Мы открыто проскочили через расположение ошалевших укров, развернулись по обе стороны от перекрёстка и вдарили поверх голов изо всех малых стволов. Паника в стане храбрых прикарпатских парней смахивала на беготню бройлеров во время массового забоя. Те, кто ещё мог соображать, сразу понял, что Старобешевское шоссе специально оставлено для бегства и бросились по нему улепётывать во все лопатки. Однако кое-кто пытался отстреливаться и даже нападать. Упокой, господи, их души.
Меньше чем через полчаса вражеский лагерь обезлюдел. Палатки, барахло, продукты питания, оружие, боеприпасы и техника всё осталось на месте. Из четырёхсот вояк на земле остывали около дюжины.

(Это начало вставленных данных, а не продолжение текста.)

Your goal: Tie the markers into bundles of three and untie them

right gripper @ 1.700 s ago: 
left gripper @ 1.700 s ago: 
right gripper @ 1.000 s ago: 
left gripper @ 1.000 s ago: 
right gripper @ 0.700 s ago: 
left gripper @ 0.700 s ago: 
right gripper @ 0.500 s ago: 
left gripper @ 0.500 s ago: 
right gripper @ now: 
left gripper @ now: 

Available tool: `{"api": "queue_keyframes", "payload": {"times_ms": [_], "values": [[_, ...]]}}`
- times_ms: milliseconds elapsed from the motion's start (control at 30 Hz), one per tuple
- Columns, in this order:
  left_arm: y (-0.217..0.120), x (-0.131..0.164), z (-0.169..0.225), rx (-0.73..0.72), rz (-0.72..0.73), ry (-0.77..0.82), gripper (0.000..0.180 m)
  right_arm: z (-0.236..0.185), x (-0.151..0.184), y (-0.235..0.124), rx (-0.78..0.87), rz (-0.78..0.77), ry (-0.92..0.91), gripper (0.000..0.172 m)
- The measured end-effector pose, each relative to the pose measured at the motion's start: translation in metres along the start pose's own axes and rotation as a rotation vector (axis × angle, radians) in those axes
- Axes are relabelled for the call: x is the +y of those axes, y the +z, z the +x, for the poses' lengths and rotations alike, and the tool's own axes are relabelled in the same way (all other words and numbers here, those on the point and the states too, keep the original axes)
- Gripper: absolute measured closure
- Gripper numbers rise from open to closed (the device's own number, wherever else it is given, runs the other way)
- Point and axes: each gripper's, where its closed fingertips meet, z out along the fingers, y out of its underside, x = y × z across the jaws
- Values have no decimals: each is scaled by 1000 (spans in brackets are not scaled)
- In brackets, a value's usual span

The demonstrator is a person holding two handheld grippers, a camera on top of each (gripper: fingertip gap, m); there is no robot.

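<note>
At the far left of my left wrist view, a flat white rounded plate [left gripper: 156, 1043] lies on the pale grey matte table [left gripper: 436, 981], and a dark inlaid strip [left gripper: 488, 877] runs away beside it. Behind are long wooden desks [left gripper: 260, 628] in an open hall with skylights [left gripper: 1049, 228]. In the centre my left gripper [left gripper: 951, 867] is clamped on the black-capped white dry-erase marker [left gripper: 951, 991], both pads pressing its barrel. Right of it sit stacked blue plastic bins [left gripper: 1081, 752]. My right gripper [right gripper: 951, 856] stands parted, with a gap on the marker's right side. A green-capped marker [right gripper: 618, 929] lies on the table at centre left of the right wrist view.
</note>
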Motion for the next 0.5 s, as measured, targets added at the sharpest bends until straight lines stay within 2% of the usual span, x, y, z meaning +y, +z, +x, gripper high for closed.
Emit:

Хозяйственный Дитрих сразу начал деловито разбирать и приватизировать трофеи, а Ромео сделал стойку над двумя новенькими БМП-3 со 100-мм нарезной пушкойи 30-мм спаренным автоматом. Догадавшись в чём дело, я подошёл к нему и в упор строго и вопросительно посмотрел.
– Командир, ну, чесс слово, жалко уничтожать. Чудо, а не машины. Новьё, муха не сидела. Сорок снарядов для сотки, пятьсот для тридцатки, пулемёт, четыре ПТУРа. Дальность четыре версты. Прицелы с дальномерами. Боеприпасы в наличии.
– Ромео, угомонись. Нас всего восемнадцать. Кого ты посадишь?
– Так там же автомат заряжания. Мы со Сферой и сядем, надоело в отсеке БТРа болтаться. А тут, комфорт, места полно. А второй аппарат Сержант с Лео займут. И будет каждой тактической паре свой транспорт. А в освободившееся место боеприпасов напихаем. А, командир?
– Ну, что с вами делать? Хоть стой, хоть плачь. Но учти, я только потому согласен, что наливняк здесь стоит, да снарядов в избытке. Но эту бочку с соляркой на колёсах нипочём не возьму, даже не просите. Закончим здесь, заливайтесь под пробку и всё. Иди, предупреди Сержанта, а то вдруг он откажется.
– Сержант? Откажется? Ха-ха три раза. Да это ж его идея. Он как увидел этих красавиц, так мне все уши прожужжал. Сам к тебе идти побоялся.
– Ага, побоялся один такой головорез. Так, всё. Разговор окончен. Идите чистить стволы и в новых машинах разбираться. Чтобы через час все были готовы к бою.
Он довольно оскалился и от усердия аж клацнул зубами.
Пока мужики занимались оружием, я, как проклятый обрабатывал «преобразователем» трофеи. На две БМПшки и снаряды к ним ушли последние вольты аккумуляторов. Поставив их на зарядку, я отдышался и крикнул в эфир, чтобы народ собрался на совещание. Участок нам достался непростой, и требовалось измыслить что-то хитроумное, иначе можем не устоять.